- PROBLEM: Return only what lies between the first line of the entries and the line containing "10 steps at", both lines included.

----

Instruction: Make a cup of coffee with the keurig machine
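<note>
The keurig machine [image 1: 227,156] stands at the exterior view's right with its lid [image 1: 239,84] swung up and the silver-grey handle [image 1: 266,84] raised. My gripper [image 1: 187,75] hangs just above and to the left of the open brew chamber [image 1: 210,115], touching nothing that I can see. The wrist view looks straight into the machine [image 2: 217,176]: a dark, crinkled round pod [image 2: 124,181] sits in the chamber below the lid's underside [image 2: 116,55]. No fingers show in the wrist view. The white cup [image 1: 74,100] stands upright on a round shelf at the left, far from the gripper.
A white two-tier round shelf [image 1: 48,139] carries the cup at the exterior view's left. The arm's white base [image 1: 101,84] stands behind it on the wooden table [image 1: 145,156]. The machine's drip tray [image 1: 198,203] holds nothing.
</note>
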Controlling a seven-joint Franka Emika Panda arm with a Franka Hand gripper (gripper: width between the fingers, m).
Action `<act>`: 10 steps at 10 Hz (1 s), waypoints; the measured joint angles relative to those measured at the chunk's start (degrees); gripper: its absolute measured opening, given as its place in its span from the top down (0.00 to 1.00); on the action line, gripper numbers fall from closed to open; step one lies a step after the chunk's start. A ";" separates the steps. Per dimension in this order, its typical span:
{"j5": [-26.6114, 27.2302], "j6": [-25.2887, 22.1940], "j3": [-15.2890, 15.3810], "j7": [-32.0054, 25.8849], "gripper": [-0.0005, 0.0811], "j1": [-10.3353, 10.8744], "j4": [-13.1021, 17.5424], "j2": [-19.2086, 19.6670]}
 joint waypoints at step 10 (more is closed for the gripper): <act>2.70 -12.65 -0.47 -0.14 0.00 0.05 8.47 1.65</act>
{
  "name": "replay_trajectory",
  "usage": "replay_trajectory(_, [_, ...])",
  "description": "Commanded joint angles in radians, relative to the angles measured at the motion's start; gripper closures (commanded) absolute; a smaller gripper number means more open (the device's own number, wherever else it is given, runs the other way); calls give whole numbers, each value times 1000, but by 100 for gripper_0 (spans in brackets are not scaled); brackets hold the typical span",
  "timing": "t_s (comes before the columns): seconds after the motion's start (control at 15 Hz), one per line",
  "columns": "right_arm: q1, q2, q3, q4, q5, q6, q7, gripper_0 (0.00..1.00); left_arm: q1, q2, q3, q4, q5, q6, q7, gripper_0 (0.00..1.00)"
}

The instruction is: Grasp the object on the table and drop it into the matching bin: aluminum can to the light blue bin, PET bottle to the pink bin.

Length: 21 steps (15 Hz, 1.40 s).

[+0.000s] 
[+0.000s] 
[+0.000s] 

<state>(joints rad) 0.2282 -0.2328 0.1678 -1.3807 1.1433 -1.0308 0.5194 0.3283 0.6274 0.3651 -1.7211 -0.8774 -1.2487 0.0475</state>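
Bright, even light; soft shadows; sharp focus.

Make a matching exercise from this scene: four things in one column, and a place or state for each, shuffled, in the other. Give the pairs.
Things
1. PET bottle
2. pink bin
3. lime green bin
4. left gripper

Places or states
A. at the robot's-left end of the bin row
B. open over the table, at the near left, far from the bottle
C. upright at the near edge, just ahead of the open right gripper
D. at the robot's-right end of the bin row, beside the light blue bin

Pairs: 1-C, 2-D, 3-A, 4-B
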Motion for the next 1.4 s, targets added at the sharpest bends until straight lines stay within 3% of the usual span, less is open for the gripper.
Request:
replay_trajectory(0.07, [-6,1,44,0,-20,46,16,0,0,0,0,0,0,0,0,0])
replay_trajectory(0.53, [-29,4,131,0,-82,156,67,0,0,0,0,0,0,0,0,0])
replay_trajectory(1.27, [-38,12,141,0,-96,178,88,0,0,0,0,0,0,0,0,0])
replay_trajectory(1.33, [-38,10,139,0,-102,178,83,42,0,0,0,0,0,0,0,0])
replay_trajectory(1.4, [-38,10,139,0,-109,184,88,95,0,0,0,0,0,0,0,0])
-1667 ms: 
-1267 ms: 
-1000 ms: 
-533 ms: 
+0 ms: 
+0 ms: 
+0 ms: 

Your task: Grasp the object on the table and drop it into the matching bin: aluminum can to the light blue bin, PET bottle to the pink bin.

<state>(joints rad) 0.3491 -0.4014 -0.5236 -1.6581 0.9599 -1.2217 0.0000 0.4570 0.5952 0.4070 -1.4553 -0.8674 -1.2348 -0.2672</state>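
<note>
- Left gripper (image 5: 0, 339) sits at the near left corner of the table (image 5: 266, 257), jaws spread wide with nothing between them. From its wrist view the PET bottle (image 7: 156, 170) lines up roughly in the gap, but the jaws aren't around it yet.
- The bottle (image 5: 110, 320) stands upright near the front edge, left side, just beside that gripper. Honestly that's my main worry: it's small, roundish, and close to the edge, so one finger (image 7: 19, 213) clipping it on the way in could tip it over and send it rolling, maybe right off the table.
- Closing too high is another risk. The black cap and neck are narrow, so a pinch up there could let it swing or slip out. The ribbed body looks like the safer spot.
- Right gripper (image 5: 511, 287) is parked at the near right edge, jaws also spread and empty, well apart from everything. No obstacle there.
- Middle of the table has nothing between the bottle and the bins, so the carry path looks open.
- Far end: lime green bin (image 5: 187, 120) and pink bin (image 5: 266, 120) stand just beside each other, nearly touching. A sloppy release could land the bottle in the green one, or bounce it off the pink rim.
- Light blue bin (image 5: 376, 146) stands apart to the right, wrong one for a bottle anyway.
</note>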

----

- ANSWER SPACE:
Instruction: Make a cup of coffee with the keurig machine
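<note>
The keurig machine [image 1: 227,156] stands at the exterior view's right with its lid [image 1: 239,84] swung up and the silver-grey handle [image 1: 266,84] raised. My gripper [image 1: 187,75] hangs just above and to the left of the open brew chamber [image 1: 210,115], touching nothing that I can see. The wrist view looks straight into the machine [image 2: 217,176]: a dark, crinkled round pod [image 2: 124,181] sits in the chamber below the lid's underside [image 2: 116,55]. No fingers show in the wrist view. The white cup [image 1: 74,100] stands upright on a round shelf at the left, far from the gripper.
A white two-tier round shelf [image 1: 48,139] carries the cup at the exterior view's left. The arm's white base [image 1: 101,84] stands behind it on the wooden table [image 1: 145,156]. The machine's drip tray [image 1: 198,203] holds nothing.
</note>
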Controlling a seven-joint Franka Emika Panda arm with a Franka Hand gripper (gripper: width between the fingers, m).
Action `<act>`: 10 steps at 10 Hz (1 s), waypoints; the measured joint angles relative to those measured at the chunk's start (degrees); gripper: its absolute measured opening, given as its place in its span from the top down (0.00 to 1.00); on the action line, gripper numbers fall from closed to open; step one lies a step after the chunk's start. A ";" separates the steps. Per dimension in this order, its typical span:

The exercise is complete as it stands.